Rostand’s flesh-and-blood template, Savinien Cyrano de Bergerac (1619-1655), provided the swashbuckling hero of the playwright’s 1897 blockbuster. The original sported an oversized nose, was a skilled swordsman, wit, and author; he made enemies, wrote two plays and two science-fiction books concerning travel to the sun and the moon, all this rich material Rostand used. What Beta-Cyrano did not have, but Rostand created, was Roxane, the unattainable love, the engine that has driven Rostand’s masterpiece for 122 years.
As Rostand retooled his Cyrano, so others have retrofitted Rostand’s, according to their times and temperaments. Anthony Burgess’s 1971 Guthrie Cyrano, according to drama critic Henry Hewes, used “cosmonautis” in the “moon-dropper” scene, and for Cyrano’s final “panache” penned, “a diamond in the ultimate combustion.”

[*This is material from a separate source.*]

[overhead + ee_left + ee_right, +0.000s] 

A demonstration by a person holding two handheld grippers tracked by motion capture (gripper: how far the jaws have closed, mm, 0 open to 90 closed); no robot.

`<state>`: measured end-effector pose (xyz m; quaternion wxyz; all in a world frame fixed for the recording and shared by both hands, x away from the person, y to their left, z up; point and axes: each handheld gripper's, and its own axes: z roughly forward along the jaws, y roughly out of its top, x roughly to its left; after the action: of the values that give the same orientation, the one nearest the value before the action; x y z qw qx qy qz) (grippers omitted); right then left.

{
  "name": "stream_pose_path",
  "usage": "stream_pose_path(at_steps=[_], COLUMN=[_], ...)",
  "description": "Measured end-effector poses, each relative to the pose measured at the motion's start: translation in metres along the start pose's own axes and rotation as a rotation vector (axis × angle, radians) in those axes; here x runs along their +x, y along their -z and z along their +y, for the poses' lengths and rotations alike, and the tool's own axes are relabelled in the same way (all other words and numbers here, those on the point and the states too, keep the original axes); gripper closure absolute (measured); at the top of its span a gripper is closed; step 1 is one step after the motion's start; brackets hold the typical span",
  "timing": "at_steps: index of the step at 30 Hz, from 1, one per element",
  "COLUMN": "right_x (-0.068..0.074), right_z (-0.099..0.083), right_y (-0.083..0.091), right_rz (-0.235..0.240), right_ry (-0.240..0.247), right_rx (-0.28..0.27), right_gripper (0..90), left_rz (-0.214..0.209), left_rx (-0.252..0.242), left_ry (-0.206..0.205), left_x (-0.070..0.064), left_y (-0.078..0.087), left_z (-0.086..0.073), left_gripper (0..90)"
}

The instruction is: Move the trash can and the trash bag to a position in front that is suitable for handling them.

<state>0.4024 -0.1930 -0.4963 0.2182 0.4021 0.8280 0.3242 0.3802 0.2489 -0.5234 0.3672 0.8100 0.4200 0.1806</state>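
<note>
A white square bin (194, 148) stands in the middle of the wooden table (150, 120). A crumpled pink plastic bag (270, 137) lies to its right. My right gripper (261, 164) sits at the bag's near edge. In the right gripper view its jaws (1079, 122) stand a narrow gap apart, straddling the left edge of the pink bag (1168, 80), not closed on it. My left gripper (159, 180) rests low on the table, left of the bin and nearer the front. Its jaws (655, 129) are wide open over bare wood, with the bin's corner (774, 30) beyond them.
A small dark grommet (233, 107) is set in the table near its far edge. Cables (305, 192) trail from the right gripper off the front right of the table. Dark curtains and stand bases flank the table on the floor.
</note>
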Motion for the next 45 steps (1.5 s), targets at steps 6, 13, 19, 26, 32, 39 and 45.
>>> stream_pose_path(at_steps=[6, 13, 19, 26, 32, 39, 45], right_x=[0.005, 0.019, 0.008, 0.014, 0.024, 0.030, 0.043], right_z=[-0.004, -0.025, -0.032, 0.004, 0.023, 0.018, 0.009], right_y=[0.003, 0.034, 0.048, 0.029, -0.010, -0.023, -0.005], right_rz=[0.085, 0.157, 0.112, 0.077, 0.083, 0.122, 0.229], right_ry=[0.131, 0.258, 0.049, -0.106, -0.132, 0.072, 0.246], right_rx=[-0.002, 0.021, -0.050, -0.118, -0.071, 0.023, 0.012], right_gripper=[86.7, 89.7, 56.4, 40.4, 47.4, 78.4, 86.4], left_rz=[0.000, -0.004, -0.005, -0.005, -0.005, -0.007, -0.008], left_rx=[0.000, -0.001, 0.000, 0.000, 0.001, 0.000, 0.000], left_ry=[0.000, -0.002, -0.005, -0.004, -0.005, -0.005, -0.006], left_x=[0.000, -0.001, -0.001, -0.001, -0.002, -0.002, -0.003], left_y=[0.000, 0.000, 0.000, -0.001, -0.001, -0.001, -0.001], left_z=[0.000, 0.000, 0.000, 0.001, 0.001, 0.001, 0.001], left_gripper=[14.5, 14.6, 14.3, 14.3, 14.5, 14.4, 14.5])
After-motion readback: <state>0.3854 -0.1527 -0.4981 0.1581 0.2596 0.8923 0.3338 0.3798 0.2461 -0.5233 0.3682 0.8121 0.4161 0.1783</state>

For the Guthrie’s current Cyrano, director Joseph Haj referenced and adapted the Gladys Thomas and Mary F. Guillmard 1899 translation, tightening, fleshing out the three principals, Cyrano, Roxane, and tongue-tied young Christian, to illuminate, “Rostand’s key theme: the idea that true beauty resides within.”
Rostand’s play and contemporary Parisians were far removed from the play’s romantic 17th century, yet the opening night’s audience stood applauding past an hour. Rostand was catapulted in an eye-blink from unknown to immortelle in the Académie française (founded in 1635 by Cyrano’s enemy de Guiche’s uncle, Cardinal Richelieu.)
Haj left only Cyrano’s ballade, composed aloud as he duels, in the original French, offering the viewer a taste of its complex meter and rhyme, avoiding flooding the English ear with an evening of rhymed iambic hexameter.
Everyone loves an I-did-it-my-way hero, relishing a good cry at the inevitable finale. “Panache” as we use it today, encompasses an individual’s dash, daring, wit, and authenticity. Cyrano adds Gascon pride, refusing aid, an unassailable devotion to friends, an overall recklessness, daily traversing enemy lines to deliver “Christian’s” love letters to Roxane. Cyrano’s weakness: ingrained shame of his hideous nose, instilled early; “mother never found me handsome.”
In 1640, “panache” referred to the plume worn in a military helmet. Cyrano wore his white plume daily—as his writing quill. Fifteen years on, Cyrano breathes, “One thing is left…” When Roxane asks, “That is?” Cyrano murmurs, “My white plume.” Or as Rostand wrote, “Mon panache.”
Roxane and Cyrano look within. Finally, they see.